The insurgency in Iraq has been reeling from a pair of blows and may never recover from them, according to U.S. Embassy Rep. to Fallujah John Kael Weston, a U graduate who spoke Tuesday at the Hinckley Institute of Politics.
First, American and Iraqi forces seized the insurgent stronghold of Fallujah last November.
Then in January, nearly 60 percent of eligible Iraqis turned out to elect an interim national assembly.
“Having spent 18 months in Iraq, I don’t think I would have predicted that the momentum would have swung as much as it did,” Weston said, pointing to the lull in insurgent attacks since the U.S. victory in Fallujah-followed by successful elections.
What the insurgents lost in Fallujah was their central base of operation, and what they lost in the elections was their claim that they represent the political aspirations of the Iraqis, Weston said.
He added that he sees the surprisingly high voter turnout despite insurgents’ threats as a message from Iraqis that they support the U.S.-sponsored coalition.
“They associated voting with improvement,” Weston said, and he added that he is hopeful the new interim assembly will make good on the Iraqi mandate.
Weston’s responsibilities in Iraq have been in al-Anbar, a huge desert province from Baghdad to Jordan, an area he calls the most dangerous in Iraq. “Al-Anbar is 4 percent of [Iraq’s] population, 40 percent of the territory and 80 percent of the problem,” Weston said.
Within the province, Fallujah “has always been a problem, even under Saddam-a city of traitors and raiders lying on the trade route from Amman [Jordan] to Baghdad,” Weston said.
In April 2004, four American security contractors in Fallujah were pulled from their cars and doused with gasoline, set ablaze, beaten, mutilated, dragged through the streets and hanged from a bridge before rejoicing crowds. The U.S. military lay siege to the city but withdrew after several days in response to mounting unrest across Iraq, Weston said.

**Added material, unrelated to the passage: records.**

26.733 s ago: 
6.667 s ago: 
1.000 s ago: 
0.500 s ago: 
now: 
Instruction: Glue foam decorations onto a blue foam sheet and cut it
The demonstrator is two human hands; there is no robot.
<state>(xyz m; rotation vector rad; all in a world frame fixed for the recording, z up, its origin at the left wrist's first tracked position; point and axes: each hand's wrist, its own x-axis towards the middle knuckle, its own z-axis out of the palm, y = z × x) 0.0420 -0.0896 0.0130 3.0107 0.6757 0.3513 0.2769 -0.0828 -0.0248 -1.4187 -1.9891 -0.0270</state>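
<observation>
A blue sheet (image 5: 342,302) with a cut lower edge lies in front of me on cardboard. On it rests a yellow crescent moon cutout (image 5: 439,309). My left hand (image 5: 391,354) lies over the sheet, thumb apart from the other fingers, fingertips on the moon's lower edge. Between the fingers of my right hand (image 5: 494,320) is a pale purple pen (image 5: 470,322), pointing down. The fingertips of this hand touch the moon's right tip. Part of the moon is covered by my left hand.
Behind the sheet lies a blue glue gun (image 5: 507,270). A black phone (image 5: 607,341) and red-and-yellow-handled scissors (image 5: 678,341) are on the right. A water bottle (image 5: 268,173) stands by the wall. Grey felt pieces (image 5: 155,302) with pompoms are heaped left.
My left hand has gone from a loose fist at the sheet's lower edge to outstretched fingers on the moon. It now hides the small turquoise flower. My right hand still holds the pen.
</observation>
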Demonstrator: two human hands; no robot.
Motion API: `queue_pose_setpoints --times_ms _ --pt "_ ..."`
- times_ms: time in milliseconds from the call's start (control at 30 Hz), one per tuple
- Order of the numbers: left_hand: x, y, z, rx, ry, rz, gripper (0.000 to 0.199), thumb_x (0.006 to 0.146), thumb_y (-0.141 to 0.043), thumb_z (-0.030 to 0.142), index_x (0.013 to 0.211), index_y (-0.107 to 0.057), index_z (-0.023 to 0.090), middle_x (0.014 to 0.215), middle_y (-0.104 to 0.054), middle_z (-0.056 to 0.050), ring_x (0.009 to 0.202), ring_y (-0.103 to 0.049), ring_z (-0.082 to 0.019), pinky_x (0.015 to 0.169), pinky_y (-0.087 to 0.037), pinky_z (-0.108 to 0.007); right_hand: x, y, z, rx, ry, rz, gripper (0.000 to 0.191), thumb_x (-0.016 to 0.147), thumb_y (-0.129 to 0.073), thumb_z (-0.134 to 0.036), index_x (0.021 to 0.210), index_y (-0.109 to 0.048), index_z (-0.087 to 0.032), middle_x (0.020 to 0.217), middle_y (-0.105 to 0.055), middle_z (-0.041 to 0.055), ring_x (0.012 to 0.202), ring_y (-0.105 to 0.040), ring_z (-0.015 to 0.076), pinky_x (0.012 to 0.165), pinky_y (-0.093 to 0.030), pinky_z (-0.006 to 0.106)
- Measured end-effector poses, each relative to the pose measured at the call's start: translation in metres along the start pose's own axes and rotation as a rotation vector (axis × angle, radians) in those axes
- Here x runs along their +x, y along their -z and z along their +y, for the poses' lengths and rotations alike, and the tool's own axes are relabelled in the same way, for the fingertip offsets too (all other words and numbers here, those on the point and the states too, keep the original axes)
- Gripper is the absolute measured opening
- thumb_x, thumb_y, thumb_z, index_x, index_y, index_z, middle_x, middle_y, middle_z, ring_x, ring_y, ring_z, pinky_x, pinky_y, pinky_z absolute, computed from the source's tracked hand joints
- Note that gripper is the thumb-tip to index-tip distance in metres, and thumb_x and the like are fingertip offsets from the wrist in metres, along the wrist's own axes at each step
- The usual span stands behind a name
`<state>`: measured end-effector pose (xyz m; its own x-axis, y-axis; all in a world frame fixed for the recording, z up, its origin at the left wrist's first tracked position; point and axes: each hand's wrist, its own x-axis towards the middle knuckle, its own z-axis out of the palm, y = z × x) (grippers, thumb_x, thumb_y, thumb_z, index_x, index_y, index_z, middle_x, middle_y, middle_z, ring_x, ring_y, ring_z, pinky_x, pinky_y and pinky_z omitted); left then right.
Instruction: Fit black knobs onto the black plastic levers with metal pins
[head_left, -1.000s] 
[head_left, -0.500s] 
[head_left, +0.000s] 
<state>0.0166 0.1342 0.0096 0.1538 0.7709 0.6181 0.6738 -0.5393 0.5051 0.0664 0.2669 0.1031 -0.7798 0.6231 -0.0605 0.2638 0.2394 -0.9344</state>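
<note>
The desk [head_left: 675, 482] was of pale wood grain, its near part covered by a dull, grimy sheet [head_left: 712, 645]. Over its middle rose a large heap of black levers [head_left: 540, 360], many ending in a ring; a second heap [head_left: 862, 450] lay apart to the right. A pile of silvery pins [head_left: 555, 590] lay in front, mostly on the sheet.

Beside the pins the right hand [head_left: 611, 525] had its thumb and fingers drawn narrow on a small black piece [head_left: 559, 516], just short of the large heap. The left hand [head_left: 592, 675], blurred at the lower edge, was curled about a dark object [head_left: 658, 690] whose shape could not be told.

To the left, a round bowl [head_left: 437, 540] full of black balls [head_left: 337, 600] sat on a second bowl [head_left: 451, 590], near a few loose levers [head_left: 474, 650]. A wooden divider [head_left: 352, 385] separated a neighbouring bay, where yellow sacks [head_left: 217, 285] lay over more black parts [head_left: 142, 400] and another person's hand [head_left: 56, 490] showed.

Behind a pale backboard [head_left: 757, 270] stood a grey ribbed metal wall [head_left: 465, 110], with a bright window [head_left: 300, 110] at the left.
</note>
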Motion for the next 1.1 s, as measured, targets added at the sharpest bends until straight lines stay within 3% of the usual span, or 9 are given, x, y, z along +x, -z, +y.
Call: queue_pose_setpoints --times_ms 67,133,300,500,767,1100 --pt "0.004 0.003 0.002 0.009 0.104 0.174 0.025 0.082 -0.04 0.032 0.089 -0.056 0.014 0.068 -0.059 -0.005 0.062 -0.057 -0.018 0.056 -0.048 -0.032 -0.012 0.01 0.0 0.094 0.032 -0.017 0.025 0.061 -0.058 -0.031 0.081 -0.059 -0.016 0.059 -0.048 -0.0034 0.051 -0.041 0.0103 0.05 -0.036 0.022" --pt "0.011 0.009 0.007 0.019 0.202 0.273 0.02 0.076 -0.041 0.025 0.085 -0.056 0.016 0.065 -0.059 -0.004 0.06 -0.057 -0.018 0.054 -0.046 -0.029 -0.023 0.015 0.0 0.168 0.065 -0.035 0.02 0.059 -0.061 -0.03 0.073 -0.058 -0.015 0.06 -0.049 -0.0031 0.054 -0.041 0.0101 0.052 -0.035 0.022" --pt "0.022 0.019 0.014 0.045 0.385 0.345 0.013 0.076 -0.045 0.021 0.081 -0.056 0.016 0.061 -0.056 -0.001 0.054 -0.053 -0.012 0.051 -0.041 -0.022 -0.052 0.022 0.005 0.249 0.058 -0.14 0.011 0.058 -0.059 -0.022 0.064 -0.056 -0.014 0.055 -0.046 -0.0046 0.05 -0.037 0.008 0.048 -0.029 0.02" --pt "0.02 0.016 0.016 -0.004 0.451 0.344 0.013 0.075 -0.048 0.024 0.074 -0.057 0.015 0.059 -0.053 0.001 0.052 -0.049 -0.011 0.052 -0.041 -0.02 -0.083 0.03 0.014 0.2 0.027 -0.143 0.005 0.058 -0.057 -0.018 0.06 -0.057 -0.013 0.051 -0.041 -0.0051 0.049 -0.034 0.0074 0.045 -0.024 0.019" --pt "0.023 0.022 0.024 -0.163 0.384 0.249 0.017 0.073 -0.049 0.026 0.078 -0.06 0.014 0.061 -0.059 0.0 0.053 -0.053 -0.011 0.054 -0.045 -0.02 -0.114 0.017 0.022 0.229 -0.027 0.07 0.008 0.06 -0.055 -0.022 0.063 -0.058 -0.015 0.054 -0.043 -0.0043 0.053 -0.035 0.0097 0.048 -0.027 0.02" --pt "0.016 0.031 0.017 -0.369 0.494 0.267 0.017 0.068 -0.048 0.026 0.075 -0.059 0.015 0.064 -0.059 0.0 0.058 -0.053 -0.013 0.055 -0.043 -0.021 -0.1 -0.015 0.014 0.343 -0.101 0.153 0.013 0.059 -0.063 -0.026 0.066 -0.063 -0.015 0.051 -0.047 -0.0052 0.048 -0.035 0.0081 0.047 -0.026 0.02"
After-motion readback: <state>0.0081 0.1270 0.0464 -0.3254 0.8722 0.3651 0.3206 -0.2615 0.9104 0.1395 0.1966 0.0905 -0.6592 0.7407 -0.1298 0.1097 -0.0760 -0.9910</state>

For the next seven months, the city was a no-go zone for the U.S. military and a green-light zone for insurgents, Weston said. By November, after elections in the U.S. “the decision was made-let’s move into Fallujah,” he added.
A combined U.S.-Iraqi force of 10,000 fought for 10 days of “the most intense urban warfare that we’d seen in Iraq, and actually the most intense the marines had seen since Hue City in Vietnam,” Weston said.
In Fallujah, insurgents left 580 weapons caches, 29 factories for improvised explosive devices and two car-bomb factories, Weston said. He has since helped the city’s residents secure funding to repair properties damaged in the assault.
Unlike Vietnam, Weston said America’s campaign in Iraq “is high-stakes, a huge gamble” with many interests on the table, including the interests of neighboring countries as well as American interests on military bases, democratic reform and access to oil.
U.S. strategy in Iraq is based on replacing American troops with effectively trained native Iraqis, Weston said, a process he believes is making progress with significant investment in American resources.
He acknowledged that U.S. occupation forces, many of which are reserve or National Guard units serving extra tours, are limited resources.